Reading relevant specifications, this seems to be a fairly safe
assumption. That's what the attached patch does.
Oops, now attached the patch too.
Regards,
Marti
Attachments:
float8-denormal-parsing.patchtext/x-patch; charset=US-ASCII; name=float8-denormal-parsing.patchDownload
diff --git a/src/backend/utils/adt/float.c b/src/backend/utils/adt/float.c
new file mode 100644
index 63b09a4..86e1661
*** a/src/backend/utils/adt/float.c
--- b/src/backend/utils/adt/float.c
*************** float4in(PG_FUNCTION_ARGS)
*** 238,247 ****
endptr = num + 9;
}
else if (errno == ERANGE)
! ereport(ERROR,
! (errcode(ERRCODE_NUMERIC_VALUE_OUT_OF_RANGE),
! errmsg("\"%s\" is out of range for type real",
! orig_num)));
else
ereport(ERROR,
(errcode(ERRCODE_INVALID_TEXT_REPRESENTATION),
--- 238,257 ----
endptr = num + 9;
}
else if (errno == ERANGE)
! {
! /*
! * We only fail for ERANGE if the return value is also out of
! * range. Some platforms parse and return denormal values
! * correctly, but still set errno to ERANGE.
! */
! if (val == 0.0 || val == HUGE_VAL || val == -HUGE_VAL)
! {
! ereport(ERROR,
! (errcode(ERRCODE_NUMERIC_VALUE_OUT_OF_RANGE),
! errmsg("\"%s\" is out of range for type real",
! orig_num)));
! }
! }
else
ereport(ERROR,
(errcode(ERRCODE_INVALID_TEXT_REPRESENTATION),
*************** float8in(PG_FUNCTION_ARGS)
*** 431,440 ****
endptr = num + 9;
}
else if (errno == ERANGE)
! ereport(ERROR,
! (errcode(ERRCODE_NUMERIC_VALUE_OUT_OF_RANGE),
! errmsg("\"%s\" is out of range for type double precision",
! orig_num)));
else
ereport(ERROR,
(errcode(ERRCODE_INVALID_TEXT_REPRESENTATION),
--- 441,460 ----
endptr = num + 9;
}
else if (errno == ERANGE)
! {
! /*
! * We only fail for ERANGE if the return value is also out of
! * range. Some platforms parse and return denormal values
! * correctly, but still set errno to ERANGE.
! */
! if (val == 0.0 || val == HUGE_VAL || val == -HUGE_VAL)
! {
! ereport(ERROR,
! (errcode(ERRCODE_NUMERIC_VALUE_OUT_OF_RANGE),
! errmsg("\"%s\" is out of range for type double precision",
! orig_num)));
! }
! }
else
ereport(ERROR,
(errcode(ERRCODE_INVALID_TEXT_REPRESENTATION),
diff --git a/src/test/regress/expected/float8.out b/src/test/regress/expected/float8.out
new file mode 100644
index 6221538..e3fb8d3
*** a/src/test/regress/expected/float8.out
--- b/src/test/regress/expected/float8.out
*************** SELECT '-10e-400'::float8;
*** 24,29 ****
--- 24,48 ----
ERROR: "-10e-400" is out of range for type double precision
LINE 1: SELECT '-10e-400'::float8;
^
+ -- test denormal value parsing
+ SELECT '4.95e-324'::float8 < '1.49e-323'::float8;
+ ?column?
+ ----------
+ t
+ (1 row)
+
+ SELECT '4.95e-324'::float8 > '0'::float8;
+ ?column?
+ ----------
+ t
+ (1 row)
+
+ SELECT substr('-4.95e-324'::float8::text, 1, 2);
+ substr
+ --------
+ -4
+ (1 row)
+
-- bad input
INSERT INTO FLOAT8_TBL(f1) VALUES ('');
ERROR: invalid input syntax for type double precision: ""

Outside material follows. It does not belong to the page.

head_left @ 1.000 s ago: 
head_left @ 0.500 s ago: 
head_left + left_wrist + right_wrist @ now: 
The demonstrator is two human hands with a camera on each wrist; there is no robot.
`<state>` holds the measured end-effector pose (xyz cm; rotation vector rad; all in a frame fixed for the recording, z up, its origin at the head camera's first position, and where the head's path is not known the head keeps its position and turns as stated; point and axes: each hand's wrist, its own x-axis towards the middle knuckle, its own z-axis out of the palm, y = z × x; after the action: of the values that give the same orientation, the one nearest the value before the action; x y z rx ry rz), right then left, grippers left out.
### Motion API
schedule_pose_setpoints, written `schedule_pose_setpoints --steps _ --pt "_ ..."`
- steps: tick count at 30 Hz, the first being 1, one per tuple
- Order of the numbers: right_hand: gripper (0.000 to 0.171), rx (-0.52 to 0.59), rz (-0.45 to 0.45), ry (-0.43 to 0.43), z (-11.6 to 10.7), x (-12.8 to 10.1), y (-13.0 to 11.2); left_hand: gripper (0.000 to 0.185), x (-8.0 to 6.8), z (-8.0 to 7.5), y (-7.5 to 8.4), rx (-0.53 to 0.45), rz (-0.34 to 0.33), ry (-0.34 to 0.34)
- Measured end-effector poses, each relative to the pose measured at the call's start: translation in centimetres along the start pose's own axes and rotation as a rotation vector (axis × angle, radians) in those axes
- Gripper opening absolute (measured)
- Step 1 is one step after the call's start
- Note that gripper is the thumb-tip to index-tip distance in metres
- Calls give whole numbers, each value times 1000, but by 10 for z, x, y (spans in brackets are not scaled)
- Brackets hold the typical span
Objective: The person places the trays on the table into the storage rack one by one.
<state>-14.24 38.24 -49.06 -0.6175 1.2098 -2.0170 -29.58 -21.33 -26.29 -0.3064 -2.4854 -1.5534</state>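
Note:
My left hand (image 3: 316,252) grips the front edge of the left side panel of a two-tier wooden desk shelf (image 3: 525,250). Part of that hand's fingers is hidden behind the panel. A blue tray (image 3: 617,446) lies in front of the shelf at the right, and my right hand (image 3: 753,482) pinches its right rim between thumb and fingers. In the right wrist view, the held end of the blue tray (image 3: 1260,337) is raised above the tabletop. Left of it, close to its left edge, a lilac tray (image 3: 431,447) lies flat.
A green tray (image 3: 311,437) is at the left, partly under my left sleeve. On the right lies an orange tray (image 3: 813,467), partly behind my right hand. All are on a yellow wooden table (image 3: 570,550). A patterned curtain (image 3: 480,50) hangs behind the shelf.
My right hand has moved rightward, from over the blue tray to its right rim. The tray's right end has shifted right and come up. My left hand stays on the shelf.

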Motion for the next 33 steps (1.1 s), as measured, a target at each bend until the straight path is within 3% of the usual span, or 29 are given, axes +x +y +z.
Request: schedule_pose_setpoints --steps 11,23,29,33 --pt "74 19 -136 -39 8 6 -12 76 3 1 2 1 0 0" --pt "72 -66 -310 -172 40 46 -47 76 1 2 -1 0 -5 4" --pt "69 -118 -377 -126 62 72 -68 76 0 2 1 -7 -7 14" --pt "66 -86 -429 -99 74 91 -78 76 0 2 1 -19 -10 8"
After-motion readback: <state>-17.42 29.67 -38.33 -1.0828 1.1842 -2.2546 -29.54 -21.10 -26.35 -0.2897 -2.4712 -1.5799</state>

diff --git a/src/test/regress/sql/float8.sql b/src/test/regress/sql/float8.sql
new file mode 100644
index 92a574a..e13eb51
*** a/src/test/regress/sql/float8.sql
--- b/src/test/regress/sql/float8.sql
*************** SELECT '-10e400'::float8;
*** 16,21 ****
--- 16,26 ----
SELECT '10e-400'::float8;
SELECT '-10e-400'::float8;
+ -- test denormal value parsing
+ SELECT '4.95e-324'::float8 < '1.49e-323'::float8;
+ SELECT '4.95e-324'::float8 > '0'::float8;
+ SELECT substr('-4.95e-324'::float8::text, 1, 2);
+
-- bad input
INSERT INTO FLOAT8_TBL(f1) VALUES ('');
INSERT INTO FLOAT8_TBL(f1) VALUES (' ');
At 2011-12-21 18:24:17 +0200, marti@juffo.org wrote:
I think the least invasive fix, as proposed by Jeroen, is to fail only
when ERANGE is set *and* the return value is 0.0 or +/-HUGE_VAL.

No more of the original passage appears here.